Saturday 12 January 2013

John's withdrawal


            John Doe is an addict. He has so many little habits, some worse than the others, he can’t even think of going a day without. It’s not such a big deal if you think about it. We all have a thing or another that we assume we could never get along without, or simply don’t bother to. They become part of our every day life and it’s almost impossible to give up on the small things that create roots deep inside our daily routine.
            But it’s a bit different with John. He’s figured out a whole new meaning for addiction. He tends to do that quite often, creating personal interpretations to well known concepts. It’s just another way of enriching his personal reality, the one in which no one and nothing can interfere. For him an addiction is not a bad thing. It’s not like he couldn’t survive without this or that. But that’s the point. He could only survive. These addictions become a part of his life, a part of who he is, and he doesn’t want to give up on who he is. He wants to live, even if only inside his self-made reality and living means letting addictions take their course.
            He doesn’t really need them, he could go on without them. But he wants them. He craves them with all his heart. So he keeps them close to him and embraces them as part of his life. He barely gets by anyway, so why make his existence even more painful by trying to let go of the baggage that he intentionally packed and go on his own? There’s just no point in doing so. He got used to his habits and learned to love them, take them with him trough good and trough bad. Isn’t this what we all do, at one point or another?
            The sad part tough, is when he is forced to let go of one of them. When the real world just can’t help but tear away another small bit of John Doe and toss it away. From time to time, another piece of him has to go into oblivion, and that’s what slowly kills him. He doesn’t want to let it go, he never does, but sometimes he just doesn’t have a choice. He learns to get by without that piece, something from inside him wakes and fills the void that’s left, put it fills it with nothing. It’s just another shadow casted upon his soul, and the true him becomes smaller and smaller with every piece that falls off. He rarely finds something to replace the void, another addiction, but it’s never the same. How could it be? That lost him will never come back, and this alone is enough to make him bitter.

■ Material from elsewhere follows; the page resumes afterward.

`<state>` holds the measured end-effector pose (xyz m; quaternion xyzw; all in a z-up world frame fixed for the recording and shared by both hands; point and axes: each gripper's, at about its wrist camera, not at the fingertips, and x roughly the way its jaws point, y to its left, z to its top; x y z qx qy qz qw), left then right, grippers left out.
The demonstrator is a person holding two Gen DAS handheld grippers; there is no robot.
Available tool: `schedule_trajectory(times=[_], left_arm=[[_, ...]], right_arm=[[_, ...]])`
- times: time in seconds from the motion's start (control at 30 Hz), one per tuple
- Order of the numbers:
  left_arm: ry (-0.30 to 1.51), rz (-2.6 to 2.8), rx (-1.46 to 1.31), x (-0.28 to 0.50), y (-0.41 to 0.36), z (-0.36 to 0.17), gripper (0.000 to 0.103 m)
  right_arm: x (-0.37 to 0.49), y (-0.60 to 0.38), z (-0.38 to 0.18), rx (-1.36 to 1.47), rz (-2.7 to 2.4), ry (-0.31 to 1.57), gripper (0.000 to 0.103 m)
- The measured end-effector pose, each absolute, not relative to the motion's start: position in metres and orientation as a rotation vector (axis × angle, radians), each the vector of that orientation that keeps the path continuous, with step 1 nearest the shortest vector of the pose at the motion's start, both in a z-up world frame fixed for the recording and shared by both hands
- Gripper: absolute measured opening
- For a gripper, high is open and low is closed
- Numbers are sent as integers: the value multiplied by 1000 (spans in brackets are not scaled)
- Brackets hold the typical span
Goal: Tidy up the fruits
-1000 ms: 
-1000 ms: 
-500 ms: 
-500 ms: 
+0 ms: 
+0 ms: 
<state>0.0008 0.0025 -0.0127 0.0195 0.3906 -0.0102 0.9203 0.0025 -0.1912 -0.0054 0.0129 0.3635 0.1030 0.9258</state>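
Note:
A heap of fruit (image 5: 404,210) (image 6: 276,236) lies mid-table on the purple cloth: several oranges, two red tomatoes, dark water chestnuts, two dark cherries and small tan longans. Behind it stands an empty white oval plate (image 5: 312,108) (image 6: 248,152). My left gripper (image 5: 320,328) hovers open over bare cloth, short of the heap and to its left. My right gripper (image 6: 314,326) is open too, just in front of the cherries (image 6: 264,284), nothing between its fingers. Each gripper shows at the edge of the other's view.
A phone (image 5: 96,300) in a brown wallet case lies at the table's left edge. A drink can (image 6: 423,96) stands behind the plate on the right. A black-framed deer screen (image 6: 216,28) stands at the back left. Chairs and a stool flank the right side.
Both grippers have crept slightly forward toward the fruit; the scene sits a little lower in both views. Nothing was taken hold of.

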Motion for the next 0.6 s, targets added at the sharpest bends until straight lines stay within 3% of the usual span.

It’s like when you break a bone. Time heals it, but you can never quite get it back to the shape it used to be, no matter how hard you try. Not even with the same addiction. The worst part is, John most often gets addicted to the things he can’t hold on to. Like with Jane Doe. Even if je would try to get her back, it would most certainly never be the same as it was back then. He will probably never find another love to match the one he had for Jane. That’s why he never really got over it. The love is lost, but the addiction lingers, hurting him day by day. And she’s not the only thing he’s lost throughout time. So John Doe lives his life in a constant state of loathing and bitterness. He is condemned to go day by day in withdrawal.